Assuming that same name (clean version) + same provider_id provide us with a unique ISP, it helps move to greensih:

Code
table_with_options(more_frn_than_provider[more_frn_than_provider$unique_brand_name_by_provider_id == 1,])

This is removing 194 out of 1170.

Same provider_id and same states

Not too sure about this one.

More than one provider_id for a cleaned brand name

This is the case for “EATEL”.

Code
temp <- sapply(split(isp$provider_id, isp$clean_name),
         function(x) length(unique(x)))
dta <- data.frame(clean_name = names(temp), provider_id_by_clean_name = temp)
isp <- merge(isp, dta, by.x = "clean_name", by.y = "clean_name",
             all.x = TRUE, all.y = TRUE)

provider_id_by_clean_name <- subset(isp, isp$provider_id_by_clean_name  > 1)

table_with_options(provider_id_by_clean_name)

This could also move 63 cases in the greenish spot. -> nop

What are our options/next steps:

  • Make a column “ready to go”
Code
# if it has unique brand name and frn by provider id id should be good
temp <- isp$frn_by_provider_id + isp$unique_brand_name_by_provider_id
isp[["rdy_to_go"]] <- ifelse(temp == 2, "green", "not green")

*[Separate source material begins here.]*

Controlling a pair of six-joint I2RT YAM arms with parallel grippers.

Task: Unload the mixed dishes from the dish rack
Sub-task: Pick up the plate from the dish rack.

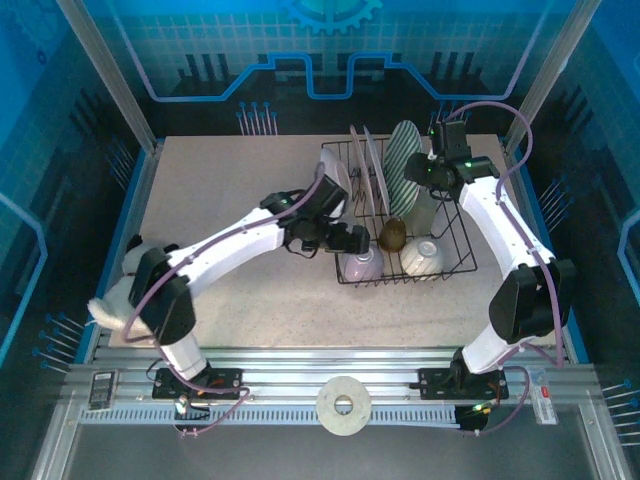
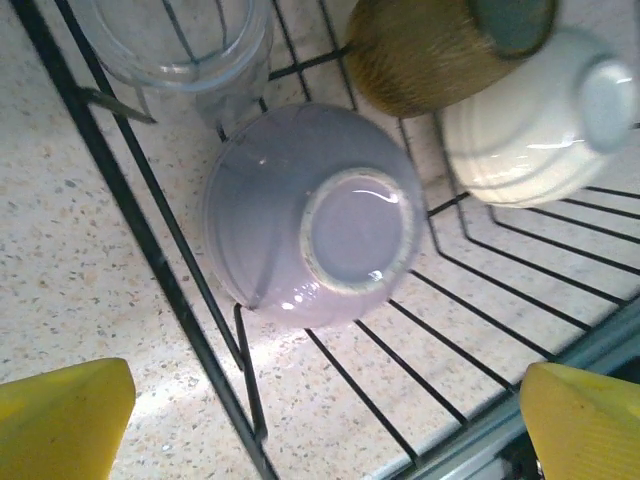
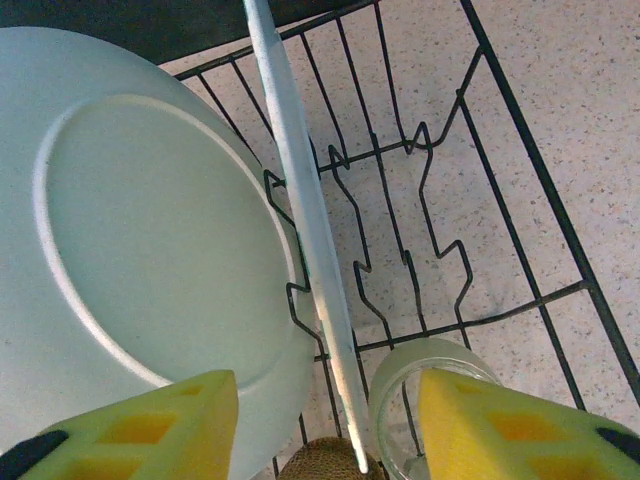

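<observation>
The left gripper (image 2: 325, 425) gapes wide and empty at the frame's bottom, below the bowl (image 2: 310, 215). The right gripper (image 3: 330, 420) straddles a plate (image 3: 300, 200), jaws part-open, not touching it.

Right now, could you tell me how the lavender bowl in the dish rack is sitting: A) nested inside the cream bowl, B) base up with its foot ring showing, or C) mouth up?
B: the lavender bowl turns its foot ring up toward the left wrist camera, and it sits on the wires of the dish rack beside the cream bowl, not inside it.
</observation>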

# cases where we have a unique frn and provider id but not unique brand name 
# default of olive is that we need to pick a name out of more than one
temp <- ifelse(isp$frn_by_provider_id == 1, 1, 0) + ifelse(isp$unique_brand_name_by_provider_id > 1, 1, 0)
isp[temp == 2, "rdy_to_go"] <- "olive"

# the few locations should be "red" and maybe dropped later 
isp[which(isp$few_locations == "few locations"), "rdy_to_go"] <- "red"

table_with_options(isp)

A good example could be 131167 and how we can discriminate Orbitel communications. We can also prob. raise the bar of “few locations”.

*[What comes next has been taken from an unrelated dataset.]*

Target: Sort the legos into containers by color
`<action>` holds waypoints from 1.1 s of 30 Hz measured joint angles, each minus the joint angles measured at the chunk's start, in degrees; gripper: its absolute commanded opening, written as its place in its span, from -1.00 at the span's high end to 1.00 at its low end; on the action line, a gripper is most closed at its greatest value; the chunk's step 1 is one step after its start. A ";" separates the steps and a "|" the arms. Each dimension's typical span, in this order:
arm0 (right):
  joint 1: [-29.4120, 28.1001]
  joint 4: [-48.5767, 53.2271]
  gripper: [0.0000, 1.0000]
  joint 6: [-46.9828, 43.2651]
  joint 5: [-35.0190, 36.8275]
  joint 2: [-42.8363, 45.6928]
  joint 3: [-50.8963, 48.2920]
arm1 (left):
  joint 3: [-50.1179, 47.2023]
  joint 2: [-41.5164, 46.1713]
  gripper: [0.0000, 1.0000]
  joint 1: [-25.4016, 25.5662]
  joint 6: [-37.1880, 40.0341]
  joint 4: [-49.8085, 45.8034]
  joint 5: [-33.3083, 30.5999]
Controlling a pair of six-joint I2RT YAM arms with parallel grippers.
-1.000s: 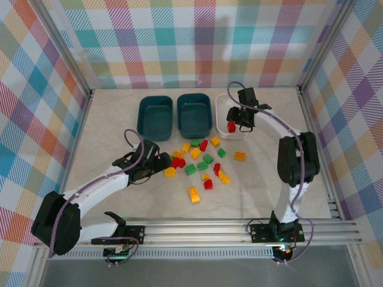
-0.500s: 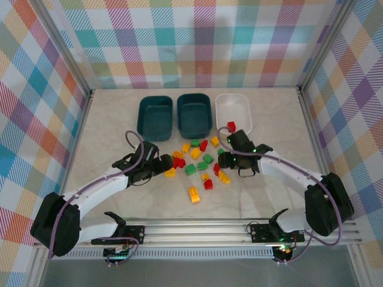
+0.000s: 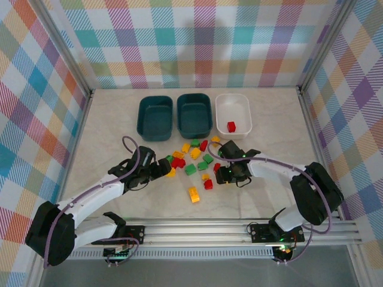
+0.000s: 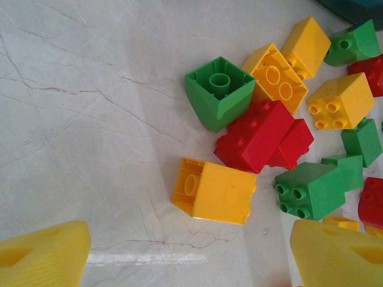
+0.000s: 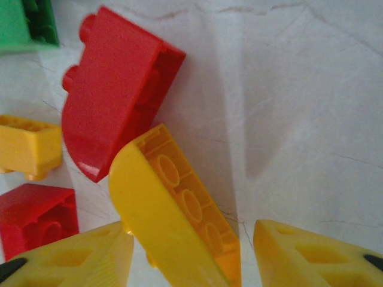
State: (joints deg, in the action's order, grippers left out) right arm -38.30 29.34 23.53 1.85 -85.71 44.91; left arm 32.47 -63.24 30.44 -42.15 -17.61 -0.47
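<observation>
Right wrist view: right pincer [image 5: 191, 260], apart, straddles a tilted yellow lego [image 5: 158, 203]; grasp step. Next probably requires closing squarely. Left pincer [image 4: 190, 257] apart.

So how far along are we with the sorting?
Barely started. Done: one red brick sits in the white bin. In hand: the right jaws stand open around a yellow brick, not yet gripped. To do: both teal bins look empty, and the pile lies on the table.
</observation>
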 measured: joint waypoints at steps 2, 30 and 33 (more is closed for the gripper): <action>-0.04 -0.17 0.09 -0.52 0.00 -1.16 0.15 | 0.00 0.00 -0.74 0.00 0.00 0.00 0.00; 0.11 -1.73 0.59 -6.36 8.57 -13.70 33.64 | 1.68 -0.59 -0.83 -7.74 0.61 -2.40 -3.21; 0.81 -2.58 0.56 -7.85 8.70 -24.30 44.41 | 1.99 -1.05 -0.82 -8.94 0.68 -3.34 -1.77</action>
State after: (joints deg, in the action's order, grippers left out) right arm -37.50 26.76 15.68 10.55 -110.02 89.32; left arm 34.46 -64.29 21.50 -41.47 -20.95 -2.24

A quick summary of where we are:

Code
table(isp[["rdy_to_go"]])

    green not green     olive 
     1778      1170       222 
  • Make an id <—> provider_id / frn / brand_name table

Typology of ISP

The data was generated from June 23 FCC release and assumed that an FRN = ISP.

Can we guess who is a small ISP?

Code
# con <- cori.db::connect_to_db("proj_calix")
# bob <- DBI::dbReadTable(con, "frn_desc")
# DBI::dbDisconnect(con)
# bob[["is_calix"]] <- NULL 
# write.csv(bob, "data/frn_desc.csv")
frn_desc <- read.csv("data/frn_desc.csv")

#classInt::classIntervals(cnt_locations, n = 20, style = "jenks")
# not that great
table_with_options(frn_desc)
Code
cnt_locations <- frn_desc[["cnt_locations"]]
summary(cnt_locations)
     Min.   1st Qu.    Median      Mean   3rd Qu.      Max. 
        1      1384      5476    253046     19588 114863490 
Code
boxplot(cnt_locations, horizontal = TRUE, col = 2, border = 2, frame = F, main = "Count of locations per ISP") 

Some ISP are declaraing covering a huge number of locations. Some low counts are probably errors.

Count of FRN with a less than 10 locations: 36

Count of FRN with more than 500 000 locations: 74

Code
frn_desc$n_states <-  lengths(strsplit(gsub("\\{|\\}", "", frn_desc$states), ","))

If we filter them out (removing 110 cases):

Code
location_filter <- 100000

frn <- frn_desc[frn_desc$cnt_locations >= 10 & frn_desc$cnt_locations <= location_filter ,]
# dim(frn_desc)
# dim(frn)

hist(frn$cnt_locations,  col = 2, 
     main = sprintf("Less than %s", location_filter), xlab = "count locations")

Code
location_filter <- 10000

frn <- frn_desc[frn_desc$cnt_locations >= 10 & frn_desc$cnt_locations <= location_filter ,]
# dim(frn_desc)
# dim(frn)

hist(frn$cnt_locations,  col = 2, 
     main = sprintf("Less than %s", location_filter), xlab = "count locations")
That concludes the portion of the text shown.